_Instructions for the task_. Beginning at the line containing "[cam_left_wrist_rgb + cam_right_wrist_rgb" in the material below and ending at the line containing "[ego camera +", return each line exactly and add nothing.

━━━━━━━━━━

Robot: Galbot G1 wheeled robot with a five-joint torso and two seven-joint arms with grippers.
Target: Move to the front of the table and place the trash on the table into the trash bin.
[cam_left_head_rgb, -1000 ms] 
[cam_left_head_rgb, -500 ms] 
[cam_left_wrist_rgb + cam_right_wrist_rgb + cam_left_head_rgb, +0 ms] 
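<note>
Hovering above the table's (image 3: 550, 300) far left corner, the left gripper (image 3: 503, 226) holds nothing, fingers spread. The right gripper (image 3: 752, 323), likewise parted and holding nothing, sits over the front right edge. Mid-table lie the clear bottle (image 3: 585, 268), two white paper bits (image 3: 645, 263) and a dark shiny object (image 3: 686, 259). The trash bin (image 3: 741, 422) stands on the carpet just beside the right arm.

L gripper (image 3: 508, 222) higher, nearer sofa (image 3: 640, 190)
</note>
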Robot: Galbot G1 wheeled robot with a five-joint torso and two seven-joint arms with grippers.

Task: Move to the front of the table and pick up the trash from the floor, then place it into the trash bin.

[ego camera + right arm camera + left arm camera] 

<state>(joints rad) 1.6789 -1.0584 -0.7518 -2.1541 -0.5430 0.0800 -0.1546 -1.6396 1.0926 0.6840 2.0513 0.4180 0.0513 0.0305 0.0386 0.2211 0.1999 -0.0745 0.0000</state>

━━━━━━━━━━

_Written response_.
[cam_left_wrist_rgb + cam_right_wrist_rgb + cam_left_head_rgb, +0 ms] 
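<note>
Hovering above the table's (image 3: 550, 300) far left corner, the left gripper (image 3: 503, 226) holds nothing, fingers spread. The right gripper (image 3: 752, 323), likewise parted and holding nothing, sits over the front right edge. Mid-table lie the clear bottle (image 3: 585, 268), two white paper bits (image 3: 645, 263) and a dark shiny object (image 3: 686, 259). The trash bin (image 3: 741, 422) stands on the carpet just beside the right arm.

L gripper (image 3: 508, 222) higher, nearer sofa (image 3: 640, 190)
</note>
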Robot: Galbot G1 wheeled robot with a five-joint torso and two seven-joint arms with grippers.

Task: Move to the front of the table and pick up the trash from the floor, then place it into the trash bin.

[ego camera + right arm camera + left arm camera] 

The exercise has been answered completely.